**What the task requires**
Working from the data below, write out exactly the lines from its first through the line that contains "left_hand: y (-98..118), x", both ends included and pictures omitted.

**Provided data**

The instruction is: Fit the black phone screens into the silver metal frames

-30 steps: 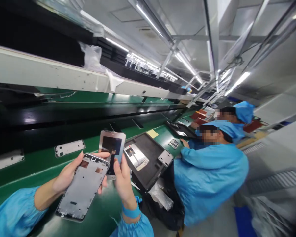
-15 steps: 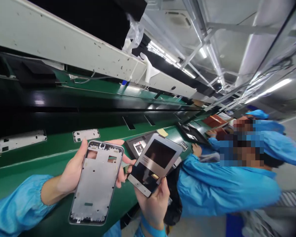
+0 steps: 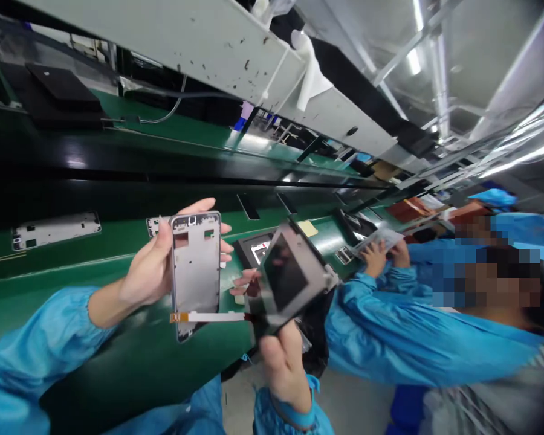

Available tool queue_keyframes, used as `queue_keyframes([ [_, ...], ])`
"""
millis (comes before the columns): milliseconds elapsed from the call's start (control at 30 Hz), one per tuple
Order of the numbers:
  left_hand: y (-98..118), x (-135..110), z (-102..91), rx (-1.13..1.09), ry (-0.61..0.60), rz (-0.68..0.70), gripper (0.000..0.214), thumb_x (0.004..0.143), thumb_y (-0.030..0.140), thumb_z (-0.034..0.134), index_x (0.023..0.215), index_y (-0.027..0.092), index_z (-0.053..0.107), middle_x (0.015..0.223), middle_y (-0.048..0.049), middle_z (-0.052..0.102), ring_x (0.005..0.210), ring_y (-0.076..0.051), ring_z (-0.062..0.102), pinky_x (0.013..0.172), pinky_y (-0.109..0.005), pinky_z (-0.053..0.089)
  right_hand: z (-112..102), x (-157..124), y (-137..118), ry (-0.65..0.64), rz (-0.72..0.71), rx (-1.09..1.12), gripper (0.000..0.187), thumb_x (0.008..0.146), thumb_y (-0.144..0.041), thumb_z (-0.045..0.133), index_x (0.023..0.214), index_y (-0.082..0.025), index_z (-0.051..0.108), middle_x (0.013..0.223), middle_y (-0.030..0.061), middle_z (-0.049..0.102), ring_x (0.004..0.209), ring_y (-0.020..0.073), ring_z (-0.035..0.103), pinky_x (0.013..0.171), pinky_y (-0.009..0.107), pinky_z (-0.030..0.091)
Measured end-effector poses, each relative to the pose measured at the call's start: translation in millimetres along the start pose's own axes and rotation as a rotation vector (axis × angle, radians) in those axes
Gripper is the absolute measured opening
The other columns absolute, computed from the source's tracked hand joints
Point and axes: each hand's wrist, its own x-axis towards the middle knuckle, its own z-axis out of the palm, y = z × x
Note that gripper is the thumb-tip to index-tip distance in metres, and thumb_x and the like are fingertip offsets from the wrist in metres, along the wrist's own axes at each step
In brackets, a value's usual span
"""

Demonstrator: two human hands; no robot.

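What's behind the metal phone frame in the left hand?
Behind the phone frame, the left hand fingers and green conveyor show. A second frame peeks out, mostly covered.

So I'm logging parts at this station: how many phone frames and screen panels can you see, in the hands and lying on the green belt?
Phone frames: 3, one in the left hand at, two on the green belt at and.
Screen panels: 1, in the right hand at.
Total: 4.
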Motion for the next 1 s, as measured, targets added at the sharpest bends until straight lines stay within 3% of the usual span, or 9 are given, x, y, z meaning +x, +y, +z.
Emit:
queue_keyframes([
  [100, 4, 11, -9.2, 0.035, 0.057, 0.093, 0.061, 0.097, 0.066, 0.063, 0.139, 0.022, 0.064, 0.127, -0.0129, 0.075, 0.106, -0.031, 0.077, 0.094, -0.051, 0.065, -7, 9, -3, -0.082, -0.051, -0.009, 0.069, 0.103, -0.057, 0.059, 0.163, -0.026, 0.045, 0.142, 0.0167, 0.061, 0.128, 0.0347, 0.063, 0.105, 0.052, 0.057],
  [300, 18, 15, -12.8, 0.077, 0.033, 0.183, 0.055, 0.097, 0.065, 0.064, 0.131, 0.021, 0.064, 0.125, -0.0117, 0.076, 0.111, -0.036, 0.076, 0.096, -0.057, 0.064, -15, 12, -9, -0.121, -0.165, -0.088, 0.065, 0.104, -0.053, 0.061, 0.164, -0.034, 0.044, 0.142, 0.0139, 0.056, 0.126, 0.0314, 0.064, 0.103, 0.048, 0.059],
  [500, 20, 12, -14.7, 0.124, -0.030, 0.224, 0.054, 0.103, 0.061, 0.058, 0.134, 0.017, 0.059, 0.130, -0.0145, 0.074, 0.113, -0.036, 0.076, 0.099, -0.059, 0.063, -16, 20, -18, -0.168, -0.172, -0.089, 0.064, 0.104, -0.051, 0.062, 0.163, -0.035, 0.044, 0.137, 0.0127, 0.055, 0.128, 0.0306, 0.063, 0.103, 0.047, 0.060],
  [733, 25, 15, -21.1, 0.325, -0.177, 0.256, 0.046, 0.102, 0.053, 0.065, 0.131, 0.018, 0.059, 0.131, -0.0130, 0.074, 0.111, -0.028, 0.078, 0.087, -0.037, 0.069, 16, 29, -17, -0.112, -0.157, 0.026, 0.072, 0.101, -0.056, 0.065, 0.165, -0.038, 0.038, 0.137, 0.0126, 0.055, 0.120, 0.0278, 0.064, 0.099, 0.046, 0.061],
  [833, 29, 19, -27.2, 0.389, -0.187, 0.282, 0.042, 0.102, 0.050, 0.067, 0.129, 0.018, 0.061, 0.129, -0.0123, 0.074, 0.107, -0.029, 0.079, 0.084, -0.040, 0.070, 24, 24, -11, -0.089, -0.100, 0.095, 0.073, 0.099, -0.058, 0.067, 0.165, -0.038, 0.040, 0.132, 0.0119, 0.055, 0.114, 0.0259, 0.067, 0.095, 0.044, 0.063],
  [1000, 35, 23, -36.7, 0.434, -0.214, 0.263, 0.040, 0.102, 0.048, 0.068, 0.130, 0.020, 0.061, 0.129, -0.0131, 0.075, 0.106, -0.030, 0.080, 0.084, -0.046, 0.070, 17, 17, -8, -0.133, -0.071, 0.101, 0.074, 0.097, -0.059, 0.071, 0.162, -0.038, 0.045, 0.131, 0.0121, 0.057, 0.117, 0.0277, 0.065, 0.099, 0.048, 0.062],
])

**Task solution**
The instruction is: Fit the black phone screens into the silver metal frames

-30 steps: 
-15 steps: 
+0 steps: 

Available tool queue_keyframes, used as `queue_keyframes([ [_, ...], ])`
"""
millis (comes before the columns): milliseconds elapsed from the call's start (control at 30 Hz), one per tuple
Order of the numbers:
  left_hand: y (-98..118), x (-135..110), z (-102..91), rx (-1.13..1.09), ry (-0.61..0.60), rz (-0.68..0.70), gripper (0.000..0.214), thumb_x (0.004..0.143), thumb_y (-0.030..0.140), thumb_z (-0.034..0.134), index_x (0.023..0.215), index_y (-0.027..0.092), index_z (-0.053..0.107), middle_x (0.015..0.223), middle_y (-0.048..0.049), middle_z (-0.052..0.102), ring_x (0.005..0.210), ring_y (-0.076..0.051), ring_z (-0.062..0.102), pinky_x (0.013..0.172), pinky_y (-0.109..0.005), pinky_z (-0.053..0.089)

This exercise has been worked through to completion.